Based on the EN 50518 we guarantee an availability of our alarming process of 99,9% on a yearly basis

Physical security

Our monitoring centers are highly protected and separate environments that has the highest physical protection too. Only people who should have access can enter these area’s

Business Continuity & Disaster Recovery

Business Continuity Plan

BauWatch has a documented business continuity plan and disaster recovery plan controlled and enforced by a disaster recovery team. This is tested annually.

Disaster Recovery Plan

BauWatch has a documented business continuity plan and disaster recovery plan controlled and enforced by a disaster recovery team. This is tested annually.

Recovery Time Objective (RTO) / Recovery Point Objective (RPO)

Our Business continuity plan and Disaster recovery plans are based on RTO and RPO KPI’s that guarantees a 99,9 availability of our monitoring process.

Threat Management

Vulnerability Management

BauWatch maintains a robust vulnerability management system, systematically identifying, assessing, and mitigating potential security vulnerabilities within its IT and OT infrastructure to ensure a resilient and secure operational environment. BauWatch undergoes an annual vulnerability scan and penetration test conducted by a third-party vendor.

Vulnerability Disclosure Policy

If you're a BauWatch Customer or Potential Customer and believe you have found a security vulnerability pertaining to BauWatch products or services, please contact security@bauwatch.com

Penetration Testing

BauWatch undergoes an annual vulnerability scan and penetration test conducted by a third-party vendor.

Risk Management

BauWatch has implemented a comprehensive risk management process, systematically identifying, analyzing, and mitigating potential cybersecurity risks to ensure the confidentiality, integrity, and availability of its information systems and assets.

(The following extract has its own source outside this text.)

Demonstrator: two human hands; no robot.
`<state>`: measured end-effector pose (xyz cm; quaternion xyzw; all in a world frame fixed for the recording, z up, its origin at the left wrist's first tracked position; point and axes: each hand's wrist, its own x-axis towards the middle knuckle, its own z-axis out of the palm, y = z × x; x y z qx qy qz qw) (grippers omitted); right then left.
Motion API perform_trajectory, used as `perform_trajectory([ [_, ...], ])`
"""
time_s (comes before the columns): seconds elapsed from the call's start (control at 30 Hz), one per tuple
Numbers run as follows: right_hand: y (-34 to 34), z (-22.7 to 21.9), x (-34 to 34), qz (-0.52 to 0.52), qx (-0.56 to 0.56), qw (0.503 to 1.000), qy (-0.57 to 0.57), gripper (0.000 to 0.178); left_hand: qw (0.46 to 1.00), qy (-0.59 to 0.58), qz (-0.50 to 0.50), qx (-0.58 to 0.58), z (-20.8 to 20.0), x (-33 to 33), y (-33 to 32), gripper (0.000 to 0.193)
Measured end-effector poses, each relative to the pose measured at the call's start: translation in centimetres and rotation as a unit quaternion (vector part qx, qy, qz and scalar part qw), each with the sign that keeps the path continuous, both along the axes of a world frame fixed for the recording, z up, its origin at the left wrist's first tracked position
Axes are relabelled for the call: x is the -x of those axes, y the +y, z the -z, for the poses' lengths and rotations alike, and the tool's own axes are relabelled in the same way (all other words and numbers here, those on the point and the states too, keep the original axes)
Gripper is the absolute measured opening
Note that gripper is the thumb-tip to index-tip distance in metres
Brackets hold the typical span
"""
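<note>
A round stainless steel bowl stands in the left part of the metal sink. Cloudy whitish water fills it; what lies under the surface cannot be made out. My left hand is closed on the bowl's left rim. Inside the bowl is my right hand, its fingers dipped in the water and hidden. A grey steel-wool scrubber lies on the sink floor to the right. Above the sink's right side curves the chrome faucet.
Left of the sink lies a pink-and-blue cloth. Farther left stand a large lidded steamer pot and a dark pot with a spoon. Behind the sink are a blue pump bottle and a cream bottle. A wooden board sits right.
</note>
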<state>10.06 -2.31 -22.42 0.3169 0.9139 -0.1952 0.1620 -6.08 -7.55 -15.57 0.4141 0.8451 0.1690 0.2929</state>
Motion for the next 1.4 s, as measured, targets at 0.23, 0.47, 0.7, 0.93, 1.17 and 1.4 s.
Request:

An annual risk assessment is conducted to systematically evaluate potential cybersecurity risks, ensuring that BauWatch's information systems and assets are comprehensively analyzed for vulnerabilities and that appropriate mitigation strategies are implemented.

Antivirus and Malware

BauWatch has a comprehensive antivirus and malware policy in place for both employee workstations and servers. BauWatch utilizes reputable endpoint protection solutions as part of a defense-in-depth strategy, ensuring systems are regularly updated to defend against the latest threats.

Third-Party Service Providers / Sub-processors

Third-Party Service Providers / Sub-processors

BauWatch may engage and use (i) certain third-party data processors and/or (ii) one of BauWatch affiliates (collectively, “Sub-Processors”) to provide services to our customers. These Sub-Processors may access personal data provided directly by our customer in order to perform the contracted services and support.

Third Party Risk Management (TPRM)

BauWatch has implemented a robust Third-Party Risk Management (TPRM) framework to systematically identify, assess, and mitigate potential risks associated with its external partnerships, ensuring the security and integrity of its operations.